The Terrestrial-Marine Transition in the Phosphoria Rock Complex of the Bighorn Basin, Wyoming

Abstract

The Phosphoria Rock Complex (PRC) is a widespread succession of bioelemental, carbonate, evaporite, and siliciclastic rocks that contain a prolific petroleum system and economic phosphate deposits. The PRC accumulated during the Permian, a time of significant environmental change from the Late Paleozoic Ice Age to the Mesozoic hothouse. The phosphatic sediments of the PRC are interpreted to have formed in a unique oceanographic system with no modern analog. Several contrasting models have been proposed to explain the atypical oceanography. They have focused on the origin of the biolemental rocks and the roles of upwelling, intermediate water masses, and temperature and salinity stratification. Most studies have focused on the areas and times of prolific phosphorites; the evolution of the oceanography through the entire PRC stratigraphy is not well understood.
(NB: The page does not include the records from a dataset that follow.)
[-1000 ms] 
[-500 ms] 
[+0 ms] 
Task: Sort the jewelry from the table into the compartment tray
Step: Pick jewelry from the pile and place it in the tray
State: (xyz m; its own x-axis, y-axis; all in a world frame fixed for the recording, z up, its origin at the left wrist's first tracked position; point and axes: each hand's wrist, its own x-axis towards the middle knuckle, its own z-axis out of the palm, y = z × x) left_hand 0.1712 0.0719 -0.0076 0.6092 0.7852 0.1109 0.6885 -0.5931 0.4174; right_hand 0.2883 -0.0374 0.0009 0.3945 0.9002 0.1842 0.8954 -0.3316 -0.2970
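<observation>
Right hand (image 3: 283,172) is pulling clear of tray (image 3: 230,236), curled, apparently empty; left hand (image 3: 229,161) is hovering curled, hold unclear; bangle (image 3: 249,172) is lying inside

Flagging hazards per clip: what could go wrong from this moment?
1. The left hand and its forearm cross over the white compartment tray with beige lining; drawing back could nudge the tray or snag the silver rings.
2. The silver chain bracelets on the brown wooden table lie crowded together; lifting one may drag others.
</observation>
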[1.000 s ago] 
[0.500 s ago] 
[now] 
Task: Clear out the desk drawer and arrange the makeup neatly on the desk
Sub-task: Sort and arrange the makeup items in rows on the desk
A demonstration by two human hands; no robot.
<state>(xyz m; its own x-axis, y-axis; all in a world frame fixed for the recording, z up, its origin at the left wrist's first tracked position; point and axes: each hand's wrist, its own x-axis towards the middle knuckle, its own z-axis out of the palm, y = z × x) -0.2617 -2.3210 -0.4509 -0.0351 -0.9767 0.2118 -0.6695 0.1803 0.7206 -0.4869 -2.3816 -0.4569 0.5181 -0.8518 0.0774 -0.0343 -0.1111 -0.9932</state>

This study utilizes 20 stratigraphic sections within the Bighorn Basin to examine the oceanographic evolution through the complete PRC. The deposits range from entirely marine in the west to entirely terrestrial in the east. Terrestrial sabkha and salina deposits include red beds, meter-scale gypsum beds, and carbonate mudstones that are structureless, microbially laminated, and contain gypmoldic porosity. Open-marine deposits are predominantly subtidal bryozoan and brachiopod wackestone, packstone, and floatstone containing phosphate and glauconite. Restricted marine deposits straddled the coastal transition and are peritidal and lagoonal dolostones with coated grains, fenestral fabric, and microbial laminations. These deposits compose 3 retrogradationally stacked depositional sequences. The characteristics of the facies belts are laterally and stratigraphically variable through each sequence. These complexities record the interaction of an arid landmass to the east, typical of equatorial Pangea during the Permian, with a nutrient-rich and productive epeiric sea. Stratigraphically, the terrestrial and marine deposits evolved concurrently through each of the depositional cycles with changing oceanographic and climatic conditions impacting depositional motifs. Stratigraphic heterogeneity is partially a result of changing sea level, the major control within marine facies, but also internal autogenic controls, more important in terrestrial facies. These stratigraphic and geographic complexities are an important control on the nature of the prolific PRC reservoir facies present within the Bighorn Basin.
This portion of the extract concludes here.